Can Filebeat halt on failed published event?

tunder · September 26, 2018, 8:34am

Hi,

Is there such an option to stop publishing (anything new) when output fails for whatever reason?

To give an example
My Filebeat config (minimal) is like this:

filebeat.prospectors:
- type: log
  json.keys_under_root: true
  paths:
    - /path/to/file.log
output.elasticsearch:
  hosts: ["127.0.0.1:9200"]
  template.enabled: false
  index: "log-%{[index]}"

My log file is already in json format (one json per line)

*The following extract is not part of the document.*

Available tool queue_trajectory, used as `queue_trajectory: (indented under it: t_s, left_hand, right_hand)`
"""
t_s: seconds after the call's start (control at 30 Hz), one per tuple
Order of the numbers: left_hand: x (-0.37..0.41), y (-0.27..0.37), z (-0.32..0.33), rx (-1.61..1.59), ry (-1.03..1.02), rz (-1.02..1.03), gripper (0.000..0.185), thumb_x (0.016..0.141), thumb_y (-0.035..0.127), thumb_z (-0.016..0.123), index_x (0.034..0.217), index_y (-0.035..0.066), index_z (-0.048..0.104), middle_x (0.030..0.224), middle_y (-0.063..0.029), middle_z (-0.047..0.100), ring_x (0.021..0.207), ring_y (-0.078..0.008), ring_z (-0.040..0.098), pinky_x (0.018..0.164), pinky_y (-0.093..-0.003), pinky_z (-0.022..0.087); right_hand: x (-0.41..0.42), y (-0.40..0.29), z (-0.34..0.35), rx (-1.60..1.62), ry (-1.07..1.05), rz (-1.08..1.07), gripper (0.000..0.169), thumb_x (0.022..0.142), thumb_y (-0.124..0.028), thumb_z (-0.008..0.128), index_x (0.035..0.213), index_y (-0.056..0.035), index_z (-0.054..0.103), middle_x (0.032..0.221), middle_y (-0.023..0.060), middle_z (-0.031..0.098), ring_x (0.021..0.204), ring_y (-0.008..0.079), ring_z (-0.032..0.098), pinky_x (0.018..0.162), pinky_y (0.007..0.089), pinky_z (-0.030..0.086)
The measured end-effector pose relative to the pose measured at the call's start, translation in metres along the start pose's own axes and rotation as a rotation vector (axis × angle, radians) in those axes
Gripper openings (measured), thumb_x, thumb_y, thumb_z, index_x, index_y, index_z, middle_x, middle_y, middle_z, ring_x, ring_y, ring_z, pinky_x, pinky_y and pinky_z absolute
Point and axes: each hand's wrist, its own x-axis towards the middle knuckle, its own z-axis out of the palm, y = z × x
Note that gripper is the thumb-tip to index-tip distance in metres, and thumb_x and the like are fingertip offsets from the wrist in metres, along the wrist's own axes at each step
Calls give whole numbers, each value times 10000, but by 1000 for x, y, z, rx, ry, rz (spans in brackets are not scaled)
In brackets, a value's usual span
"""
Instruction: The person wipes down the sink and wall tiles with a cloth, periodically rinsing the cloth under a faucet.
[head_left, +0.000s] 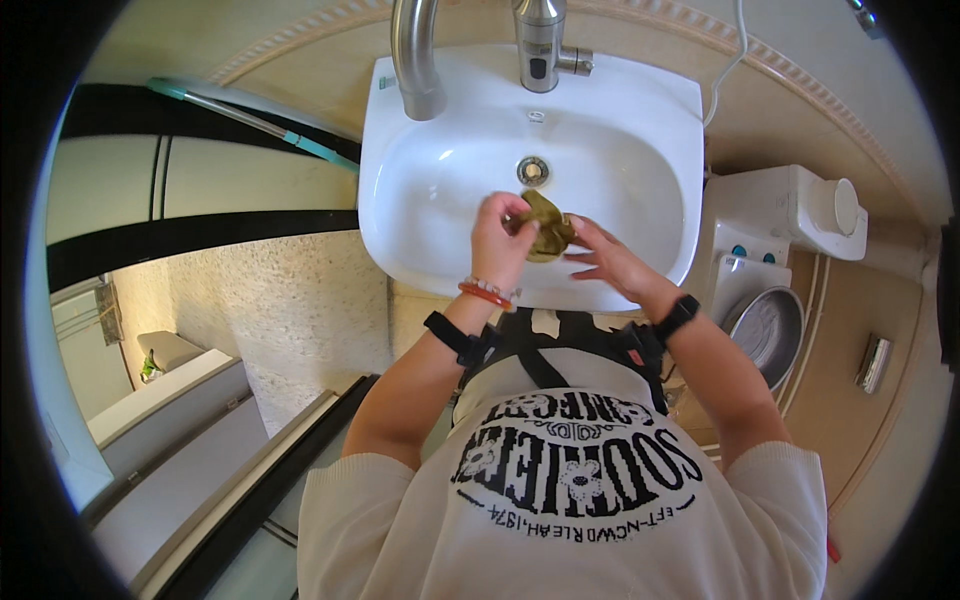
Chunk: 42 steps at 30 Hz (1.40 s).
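A crumpled olive-green cloth (551, 231) is held between my two hands over the front half of a white ceramic washbasin (420, 217). My left hand (504, 229) pinches its left side between thumb and fingers; a beaded bracelet and an orange-red band circle that wrist. At the cloth's right edge, my right hand (606, 253) touches it with thumb and index finger, the other fingers spread. Behind the cloth lies the metal drain (533, 171).
A curved metal spout (417, 60) and a faucet body (538, 45) stand at the basin's back. To the right are a white washing machine (750, 217) and a metal bowl (766, 337). A telescopic pole (247, 120) leans at the left.
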Motion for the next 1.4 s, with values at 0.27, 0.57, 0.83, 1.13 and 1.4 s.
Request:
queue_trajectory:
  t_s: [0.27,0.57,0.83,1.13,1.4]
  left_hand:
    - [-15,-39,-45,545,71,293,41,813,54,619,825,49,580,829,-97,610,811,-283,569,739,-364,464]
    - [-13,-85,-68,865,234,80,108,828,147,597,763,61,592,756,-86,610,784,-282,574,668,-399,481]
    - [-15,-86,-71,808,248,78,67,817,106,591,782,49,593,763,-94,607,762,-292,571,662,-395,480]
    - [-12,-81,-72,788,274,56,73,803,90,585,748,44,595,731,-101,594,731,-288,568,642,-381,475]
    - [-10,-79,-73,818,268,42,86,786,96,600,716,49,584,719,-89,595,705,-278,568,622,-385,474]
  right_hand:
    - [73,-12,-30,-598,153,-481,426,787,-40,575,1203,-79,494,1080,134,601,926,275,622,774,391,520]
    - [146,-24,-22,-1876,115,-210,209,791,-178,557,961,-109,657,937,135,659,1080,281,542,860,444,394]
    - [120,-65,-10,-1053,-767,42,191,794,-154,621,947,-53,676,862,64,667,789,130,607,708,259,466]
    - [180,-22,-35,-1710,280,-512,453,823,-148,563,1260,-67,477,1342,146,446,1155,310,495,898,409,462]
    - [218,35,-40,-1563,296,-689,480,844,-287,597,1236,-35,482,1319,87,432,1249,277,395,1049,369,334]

For different reasons (eg: field type mismatch, missing mappings, elastic down, etc) publish action may fail. I don't want to loose that log line. I'd like Filebeat to stop harvesting and publishing and alert me somehow (lock file, email, smoke signals, anything I can monitor). Then I can fix the issue and restart Filebeat.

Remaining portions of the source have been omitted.